[INSTRUCTIONS TO FOLLOW]
Images are not part of the copy; write out the rest of the data exactly as given.

[LISTED ENTRIES]
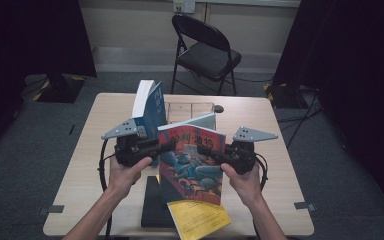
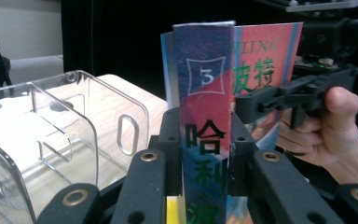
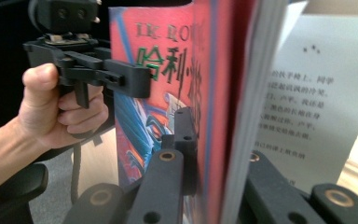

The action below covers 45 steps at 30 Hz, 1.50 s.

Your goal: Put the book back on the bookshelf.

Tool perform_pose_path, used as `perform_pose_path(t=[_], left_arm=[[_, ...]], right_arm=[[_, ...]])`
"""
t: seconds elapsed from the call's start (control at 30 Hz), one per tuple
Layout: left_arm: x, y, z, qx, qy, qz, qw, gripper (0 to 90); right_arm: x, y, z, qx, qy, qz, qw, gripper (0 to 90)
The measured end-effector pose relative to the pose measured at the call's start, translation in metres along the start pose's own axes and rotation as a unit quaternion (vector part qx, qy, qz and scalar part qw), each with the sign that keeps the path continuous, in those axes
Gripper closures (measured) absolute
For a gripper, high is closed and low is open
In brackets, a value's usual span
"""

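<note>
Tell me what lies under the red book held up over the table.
Below the red book lie a yellow book and a black book on the table; the parts beneath it are covered.

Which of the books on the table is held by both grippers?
The red book, upright with a "3" on its spine. The blue book stands free behind it; the yellow book lies flat on the table.

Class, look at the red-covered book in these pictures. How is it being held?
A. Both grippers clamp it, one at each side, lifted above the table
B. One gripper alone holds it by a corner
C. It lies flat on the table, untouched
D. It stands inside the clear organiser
A: in the high view the left gripper and right gripper clamp opposite edges of the red-covered book, held above the table.
</note>
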State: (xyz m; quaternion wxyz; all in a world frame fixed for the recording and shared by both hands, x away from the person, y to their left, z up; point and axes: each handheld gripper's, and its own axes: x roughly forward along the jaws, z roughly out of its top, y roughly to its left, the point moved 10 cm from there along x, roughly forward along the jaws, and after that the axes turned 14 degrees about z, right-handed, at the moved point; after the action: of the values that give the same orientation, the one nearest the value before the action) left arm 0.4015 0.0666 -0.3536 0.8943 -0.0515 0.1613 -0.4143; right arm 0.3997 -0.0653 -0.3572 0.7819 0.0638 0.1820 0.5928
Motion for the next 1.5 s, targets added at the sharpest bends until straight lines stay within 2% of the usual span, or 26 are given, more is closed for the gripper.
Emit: perform_pose_path(t=[0.13,0.27,0.4,0.5,0.53,0.63,0.73,0.83,0.9,0.93,1.1,1.17,1.27,1.33,1.4,1.5], left_arm=[[-0.007,-0.008,-0.002,0.012,-0.007,0.0,0.9999,73.2],[-0.014,-0.015,-0.004,0.032,-0.017,-0.004,0.9993,73.8],[-0.018,-0.019,-0.006,0.042,-0.021,-0.001,0.9989,74.1],[-0.022,-0.02,-0.008,0.048,-0.022,-0.003,0.9986,74.2],[-0.022,-0.021,-0.008,0.045,-0.028,-0.006,0.9986,74.2],[-0.025,-0.023,-0.009,0.052,-0.03,-0.007,0.9982,74.1],[-0.027,-0.027,-0.01,0.061,-0.027,-0.005,0.9977,74.1],[-0.031,-0.03,-0.011,0.071,-0.025,-0.008,0.9971,74.0],[-0.031,-0.031,-0.011,0.072,-0.026,-0.011,0.997,74.0],[-0.031,-0.031,-0.011,0.07,-0.027,-0.005,0.9971,74.0],[-0.03,-0.033,-0.011,0.072,-0.026,-0.001,0.9971,73.9],[-0.03,-0.034,-0.011,0.071,-0.027,-0.001,0.9971,73.8],[-0.03,-0.033,-0.011,0.073,-0.026,0.014,0.9969,73.8],[-0.028,-0.033,-0.011,0.066,-0.024,0.011,0.9975,73.0],[-0.023,-0.035,-0.013,0.075,-0.017,0.018,0.9969,72.7],[-0.019,-0.039,-0.013,0.078,-0.013,0.014,0.9967,72.6]], right_arm=[[-0.001,0.006,-0.003,-0.008,0.0,0.007,0.9999,84.8],[-0.003,0.015,-0.005,-0.02,0.004,0.015,0.9997,84.1],[-0.006,0.019,-0.007,-0.027,0.004,0.014,0.9995,77.9],[-0.012,0.016,-0.007,-0.04,0.008,-0.012,0.9991,69.0],[-0.016,0.014,-0.006,-0.042,0.006,-0.022,0.9989,63.1],[-0.025,0.006,-0.005,-0.041,0.002,-0.042,0.9983,54.5],[-0.034,-0.009,-0.006,-0.04,0.002,-0.082,0.9958,46.6],[-0.033,-0.018,-0.014,-0.025,0.007,-0.066,0.9975,38.6],[-0.028,-0.017,-0.017,-0.022,0.005,-0.043,0.9988,36.8],[-0.026,-0.018,-0.018,-0.019,0.004,-0.036,0.9992,34.9],[-0.018,-0.02,-0.019,-0.018,0.004,-0.014,0.9997,34.2],[-0.016,-0.019,-0.022,-0.021,0.012,-0.014,0.9996,34.6],[-0.017,-0.017,-0.021,-0.032,0.014,-0.023,0.9991,38.9],[-0.018,-0.015,-0.021,-0.036,0.018,-0.027,0.9988,39.3],[-0.019,-0.013,-0.02,-0.038,0.015,-0.024,0.9989,41.6],[-0.019,-0.01,-0.02,-0.042,0.023,-0.029,0.9984,40.8]])
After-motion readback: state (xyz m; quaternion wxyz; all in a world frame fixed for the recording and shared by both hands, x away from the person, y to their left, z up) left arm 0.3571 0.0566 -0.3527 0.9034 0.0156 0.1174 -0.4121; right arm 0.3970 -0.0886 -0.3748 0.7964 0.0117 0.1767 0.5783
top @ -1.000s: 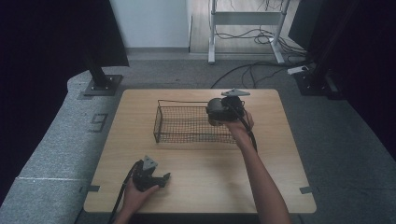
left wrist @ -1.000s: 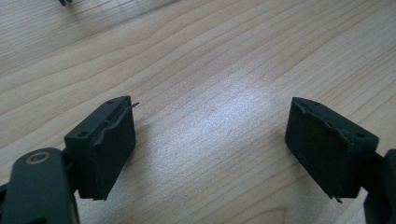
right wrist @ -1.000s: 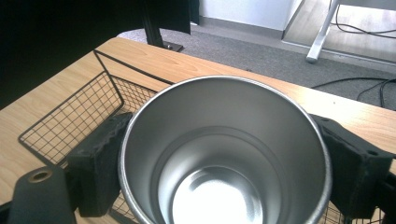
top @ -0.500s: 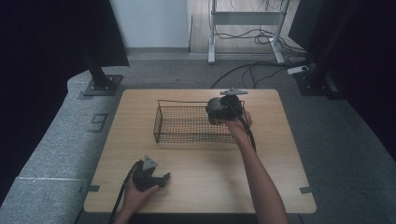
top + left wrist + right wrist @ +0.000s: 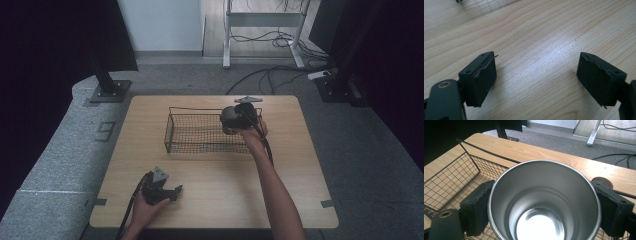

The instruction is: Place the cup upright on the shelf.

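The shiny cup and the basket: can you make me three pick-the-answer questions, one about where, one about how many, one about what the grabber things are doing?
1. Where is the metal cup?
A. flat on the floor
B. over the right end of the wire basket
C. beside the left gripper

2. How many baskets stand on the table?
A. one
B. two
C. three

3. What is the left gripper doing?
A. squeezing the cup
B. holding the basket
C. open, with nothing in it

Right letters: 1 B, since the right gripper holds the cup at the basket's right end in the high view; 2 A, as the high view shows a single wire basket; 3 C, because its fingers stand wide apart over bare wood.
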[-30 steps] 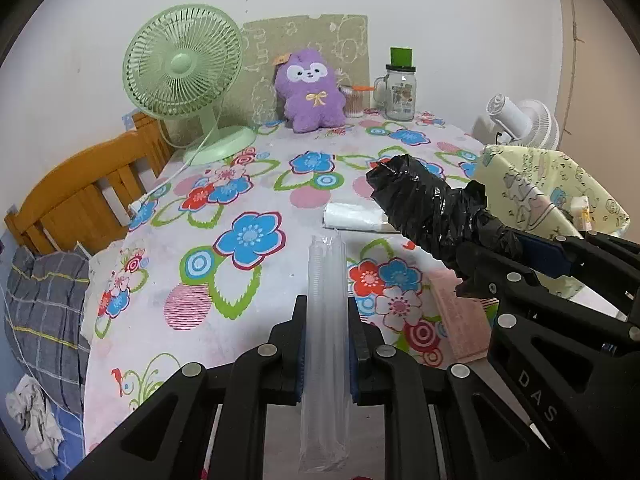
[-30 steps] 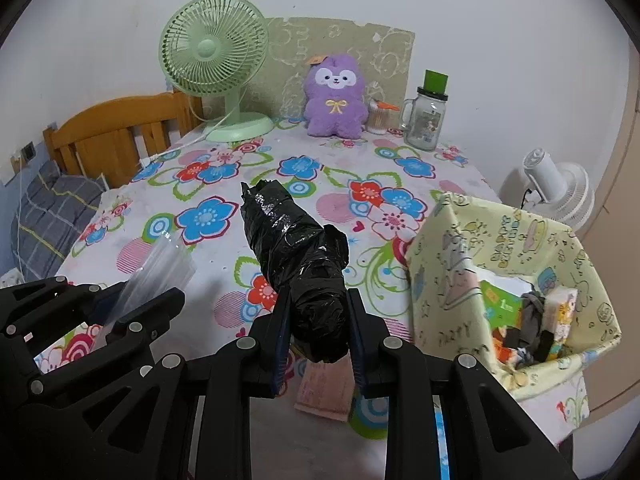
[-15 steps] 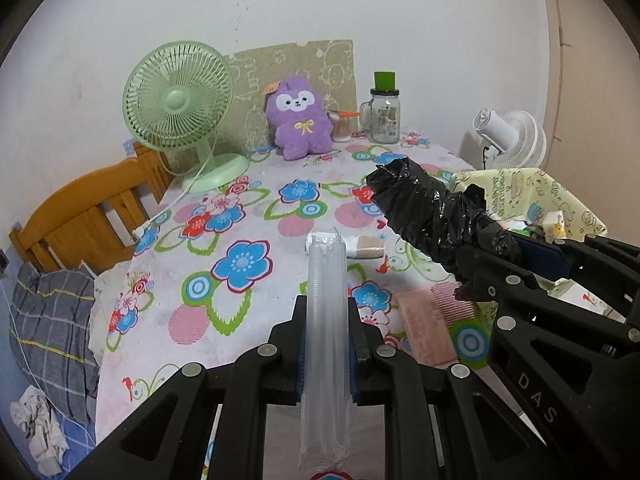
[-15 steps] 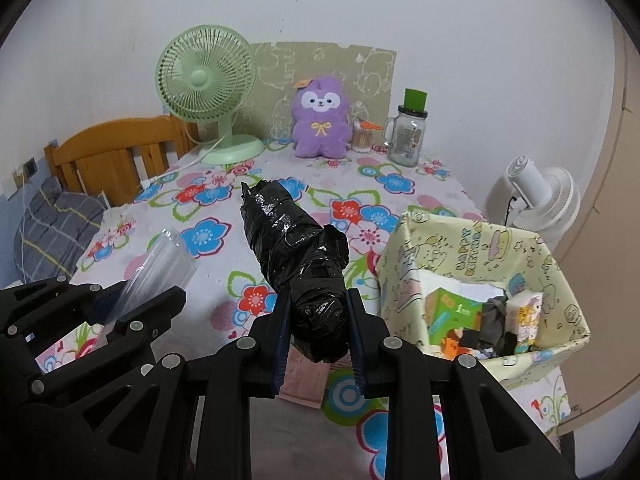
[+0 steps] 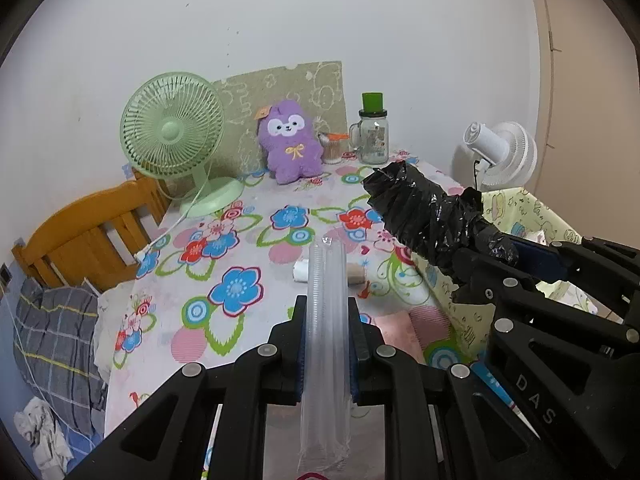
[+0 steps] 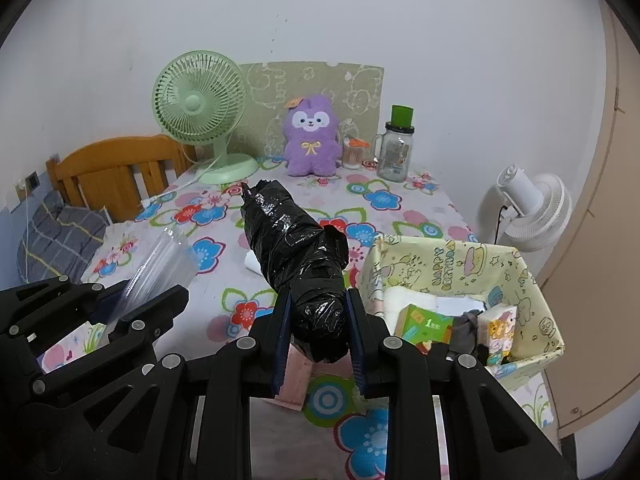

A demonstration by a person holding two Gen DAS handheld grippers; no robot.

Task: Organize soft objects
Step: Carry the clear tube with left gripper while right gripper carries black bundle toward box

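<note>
Since the earlier frame, we have raised both grippers above the table [image 6: 436, 204]. Our left gripper [image 5: 326, 340] clamps the clear plastic sleeve [image 5: 326, 320]; our right gripper [image 6: 318, 320] clamps the black bag roll [image 6: 296, 240]. The yellow basket [image 6: 532, 280] holds tissue packs [image 6: 500, 332] and a green box [image 6: 426, 324].

- A lived-in room of a home, likely a bedroom.
- The table [image 6: 436, 204] wears a bright flower-print cloth.
- A wooden bed frame [image 6: 116, 168] stands beside it, with a checked grey blanket [image 5: 52, 332].
- A purple plush toy [image 6: 310, 140], green desk fan [image 6: 200, 100] and glass mug jar [image 6: 394, 152] line the plain white wall.
- A white floor fan [image 6: 534, 208] stands near the cartoon-print storage box [image 6: 448, 256].
</note>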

[SOLUTION FOR THIS EXERCISE]
The action below covers 45 steps at 30 Hz, 1.50 s.

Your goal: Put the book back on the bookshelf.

Tool perform_pose_path, used as `perform_pose_path(t=[_], left_arm=[[_, ...]], right_arm=[[_, ...]])`
"""
t: seconds elapsed from the call's start (control at 30 Hz), one per tuple
Layout: left_arm: x, y, z, qx, qy, qz, qw, gripper (0 to 90); right_arm: x, y, z, qx, qy, qz, qw, gripper (0 to 90)
The measured end-effector pose relative to the pose measured at the call's start, translation in metres along the start pose's own axes and rotation as a unit quaternion (vector part qx, qy, qz and scalar part qw), each with the sign that keeps the path continuous, in those axes
Gripper closures (measured) absolute
For a gripper, high is closed and low is open
In brackets, a value's usual span
"""

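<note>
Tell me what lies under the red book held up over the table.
Below the red book lie a yellow book and a black book on the table; the parts beneath it are covered.

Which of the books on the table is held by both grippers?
The red book, upright with a "3" on its spine. The blue book stands free behind it; the yellow book lies flat on the table.

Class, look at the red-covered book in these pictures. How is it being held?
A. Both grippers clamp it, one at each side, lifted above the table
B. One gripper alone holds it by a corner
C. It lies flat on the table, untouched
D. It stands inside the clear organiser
A: in the high view the left gripper and right gripper clamp opposite edges of the red-covered book, held above the table.
</note>
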State: (xyz m; quaternion wxyz; all in a world frame fixed for the recording and shared by both hands, x away from the person, y to their left, z up; point and axes: each handheld gripper's, and its own axes: x roughly forward along the jaws, z roughly out of its top, y roughly to its left, the point moved 10 cm from there along x, roughly forward along the jaws, and after that the axes turned 14 degrees about z, right-handed, at the moved point; after the action: of the values that give the same orientation, the one nearest the value before the action) left arm 0.4015 0.0666 -0.3536 0.8943 -0.0515 0.1613 -0.4143; right arm 0.3997 -0.0653 -0.3572 0.7819 0.0638 0.1820 0.5928
Motion for the next 1.5 s, targets added at the sharpest bends until straight lines stay within 2% of the usual span, or 26 are given, more is closed for the gripper.
Emit: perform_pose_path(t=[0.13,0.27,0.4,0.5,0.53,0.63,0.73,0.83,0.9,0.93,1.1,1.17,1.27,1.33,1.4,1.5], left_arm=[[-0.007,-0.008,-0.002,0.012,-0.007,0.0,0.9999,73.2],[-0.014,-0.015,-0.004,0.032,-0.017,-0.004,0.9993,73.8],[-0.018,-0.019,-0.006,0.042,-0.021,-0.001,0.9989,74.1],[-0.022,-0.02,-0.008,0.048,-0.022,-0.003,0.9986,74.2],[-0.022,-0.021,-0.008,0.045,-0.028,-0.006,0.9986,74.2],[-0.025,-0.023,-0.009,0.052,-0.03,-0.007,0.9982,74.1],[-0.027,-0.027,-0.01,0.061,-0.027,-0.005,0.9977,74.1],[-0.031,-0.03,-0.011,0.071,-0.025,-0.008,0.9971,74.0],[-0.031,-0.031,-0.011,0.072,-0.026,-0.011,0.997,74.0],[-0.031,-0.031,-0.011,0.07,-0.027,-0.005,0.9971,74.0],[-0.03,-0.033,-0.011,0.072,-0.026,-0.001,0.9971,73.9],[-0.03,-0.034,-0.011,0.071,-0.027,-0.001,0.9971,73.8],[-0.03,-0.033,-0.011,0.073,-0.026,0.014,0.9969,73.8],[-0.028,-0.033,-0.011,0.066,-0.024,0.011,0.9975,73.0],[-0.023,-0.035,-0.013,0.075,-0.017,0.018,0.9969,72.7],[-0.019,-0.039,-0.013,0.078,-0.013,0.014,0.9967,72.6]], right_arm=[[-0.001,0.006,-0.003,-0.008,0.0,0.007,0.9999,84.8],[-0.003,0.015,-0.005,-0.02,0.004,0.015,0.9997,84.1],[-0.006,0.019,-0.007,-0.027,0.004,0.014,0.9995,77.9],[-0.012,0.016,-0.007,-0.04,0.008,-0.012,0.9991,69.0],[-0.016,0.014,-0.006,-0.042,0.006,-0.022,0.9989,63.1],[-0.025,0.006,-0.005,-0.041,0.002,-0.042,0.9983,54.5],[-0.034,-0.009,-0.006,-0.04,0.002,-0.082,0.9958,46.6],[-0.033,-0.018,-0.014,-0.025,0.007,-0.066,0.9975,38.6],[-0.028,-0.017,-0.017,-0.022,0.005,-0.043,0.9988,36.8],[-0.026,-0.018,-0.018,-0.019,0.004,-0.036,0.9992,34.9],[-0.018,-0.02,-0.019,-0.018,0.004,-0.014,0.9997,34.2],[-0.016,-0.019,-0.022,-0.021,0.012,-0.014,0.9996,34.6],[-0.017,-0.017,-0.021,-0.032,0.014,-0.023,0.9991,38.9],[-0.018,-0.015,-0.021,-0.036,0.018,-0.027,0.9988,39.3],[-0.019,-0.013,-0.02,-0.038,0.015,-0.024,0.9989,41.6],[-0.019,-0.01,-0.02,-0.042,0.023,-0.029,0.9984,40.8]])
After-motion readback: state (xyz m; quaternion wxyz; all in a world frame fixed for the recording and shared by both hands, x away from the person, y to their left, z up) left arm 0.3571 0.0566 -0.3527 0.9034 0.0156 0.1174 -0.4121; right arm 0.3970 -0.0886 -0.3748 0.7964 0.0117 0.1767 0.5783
top @ -1.000s: 
left wrist @ -1.000s: 
right wrist @ -1.000s: 
top @ -0.500s: 
top + left wrist + right wrist @ +0.000s: 

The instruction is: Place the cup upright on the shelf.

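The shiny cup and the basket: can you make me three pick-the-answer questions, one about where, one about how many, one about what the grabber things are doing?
1. Where is the metal cup?
A. flat on the floor
B. over the right end of the wire basket
C. beside the left gripper

2. How many baskets stand on the table?
A. one
B. two
C. three

3. What is the left gripper doing?
A. squeezing the cup
B. holding the basket
C. open, with nothing in it

Right letters: 1 B, since the right gripper holds the cup at the basket's right end in the high view; 2 A, as the high view shows a single wire basket; 3 C, because its fingers stand wide apart over bare wood.
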[-30 steps] 
[-30 steps] 
[-15 steps] 
[-15 steps] 
[+0 steps] 
[+0 steps] 

A demonstration by a person holding two Gen DAS handheld grippers; no robot.

Task: Organize soft objects
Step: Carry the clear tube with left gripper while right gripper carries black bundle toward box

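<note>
Since the earlier frame, we have raised both grippers above the table [image 6: 436, 204]. Our left gripper [image 5: 326, 340] clamps the clear plastic sleeve [image 5: 326, 320]; our right gripper [image 6: 318, 320] clamps the black bag roll [image 6: 296, 240]. The yellow basket [image 6: 532, 280] holds tissue packs [image 6: 500, 332] and a green box [image 6: 426, 324].

- A lived-in room of a home, likely a bedroom.
- The table [image 6: 436, 204] wears a bright flower-print cloth.
- A wooden bed frame [image 6: 116, 168] stands beside it, with a checked grey blanket [image 5: 52, 332].
- A purple plush toy [image 6: 310, 140], green desk fan [image 6: 200, 100] and glass mug jar [image 6: 394, 152] line the plain white wall.
- A white floor fan [image 6: 534, 208] stands near the cartoon-print storage box [image 6: 448, 256].
</note>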

No additional output is expected.